The centaur housed on the first floor of the John C. Hodges Main Library has stepped out of its glass display and entered two publications, where it was cited as a source.
Officially named the “Centaur Excavations at Volos,” the display obtained recognition in an article titled “The Unicorn, the Mermaid, and the Centaur” in Zoogoer, the magazine of the Friends of the National Zoo in Washington, D.C. The centaur was also cited in a catalogue essay by Loren M. Danforth for the “Cryptozoology: Out of Time, Place, Scale” exhibition held last fall at Bates College Museum of Art in Maine and the H&R Block Space in Kansas City, Mo.
The centaur, a half-man, half-horse creature, has been displayed in the library’s Jack E. Reese Galleria for 13 years. In a screen on the showcase’s back, the centaur is described as “one of three centaur burials discovered in 1980 by the Archaeological Society of Argos Orestiko, eight kilometers northeast of Volos, Greece.” It is set up in the strictly academic fashion that one would expect of a museum piece. However, the question remains, taunting its onlookers from the plaque on the case’s front: “Do you believe in centaurs?”
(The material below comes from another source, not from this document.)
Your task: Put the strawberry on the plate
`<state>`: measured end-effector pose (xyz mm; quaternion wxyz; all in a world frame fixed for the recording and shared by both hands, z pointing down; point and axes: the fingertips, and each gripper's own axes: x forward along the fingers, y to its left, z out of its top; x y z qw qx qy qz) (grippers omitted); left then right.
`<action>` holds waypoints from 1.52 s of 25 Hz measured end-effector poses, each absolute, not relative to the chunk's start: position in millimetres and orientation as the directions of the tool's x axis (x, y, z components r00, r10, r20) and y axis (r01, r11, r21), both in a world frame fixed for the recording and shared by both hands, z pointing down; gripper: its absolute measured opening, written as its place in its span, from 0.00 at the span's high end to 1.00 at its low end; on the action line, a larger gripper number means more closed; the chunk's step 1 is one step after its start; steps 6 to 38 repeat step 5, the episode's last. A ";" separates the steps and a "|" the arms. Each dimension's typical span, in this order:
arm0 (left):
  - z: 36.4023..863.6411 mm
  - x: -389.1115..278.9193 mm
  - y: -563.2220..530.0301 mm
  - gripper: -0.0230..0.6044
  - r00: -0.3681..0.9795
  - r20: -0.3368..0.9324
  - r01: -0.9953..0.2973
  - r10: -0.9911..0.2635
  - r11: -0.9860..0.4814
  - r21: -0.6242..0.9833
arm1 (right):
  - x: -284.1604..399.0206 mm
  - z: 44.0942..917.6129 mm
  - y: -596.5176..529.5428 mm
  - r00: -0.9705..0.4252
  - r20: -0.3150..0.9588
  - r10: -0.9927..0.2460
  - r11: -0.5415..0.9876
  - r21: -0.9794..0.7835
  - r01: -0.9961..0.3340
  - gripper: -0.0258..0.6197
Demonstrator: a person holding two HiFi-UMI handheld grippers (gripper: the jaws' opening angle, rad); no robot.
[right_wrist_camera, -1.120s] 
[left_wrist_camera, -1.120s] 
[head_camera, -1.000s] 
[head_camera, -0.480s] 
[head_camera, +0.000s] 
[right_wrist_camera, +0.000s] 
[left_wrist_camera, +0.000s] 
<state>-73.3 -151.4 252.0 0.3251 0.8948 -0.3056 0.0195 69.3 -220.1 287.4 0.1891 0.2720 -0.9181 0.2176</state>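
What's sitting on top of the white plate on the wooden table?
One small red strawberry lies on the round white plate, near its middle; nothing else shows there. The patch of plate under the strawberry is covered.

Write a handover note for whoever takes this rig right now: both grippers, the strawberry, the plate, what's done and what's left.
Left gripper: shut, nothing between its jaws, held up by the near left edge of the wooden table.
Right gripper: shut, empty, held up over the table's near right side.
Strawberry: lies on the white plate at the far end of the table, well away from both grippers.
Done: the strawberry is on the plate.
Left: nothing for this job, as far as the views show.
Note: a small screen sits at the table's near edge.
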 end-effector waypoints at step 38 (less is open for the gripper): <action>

Alison McGowan, a freshman in English, said she learned — while at orientation — how the centaur came to the university.
“I believe they told us about the art professors who brought it in during orientation,” she said.
Most students are unaware that it is a work of archaeological fiction.
Veronica Harris, an undecided sophomore, said whether fictional or not, the work looks real.
“I think it could be real. If it’s not real, whoever made it did a great job because it looks authentic,” Harris said.
Even though the creature remains a work of art, the Zoogoer describes it as “one of the most amazing mythological hoaxes.”
It was first assembled in the 1980s by Williams Willers, a biology professor at the University of Wisconsin. He combined the bones of a Shetland pony with a human skeleton and stained them with tea to make them appear aged. After exhibiting the artwork, Willers placed it in a barn for storage.
In 1992, Neil Greenberg of the University of Tennessee’s Department of Zoology and Beauvais Lyons, a UT art professor, began campaigning to raise funds to purchase the centaur and display it at the university. The exhibit finally secured its spot at UT in 1994.
One may ask why two professors would want to trick students in such a manner. The answer is a lesson in skepticism.
“Many students are conditioned to believe the word of authorities, whether they be academic, political, scientific or religious,” Lyons said.
In Zoogoer, Greenberg said science is not always as factual as it often seems: “I want my students skeptical. Science is not a pile of facts and bones but acts of critical inquiry, driven by imagination and reined in by logic.”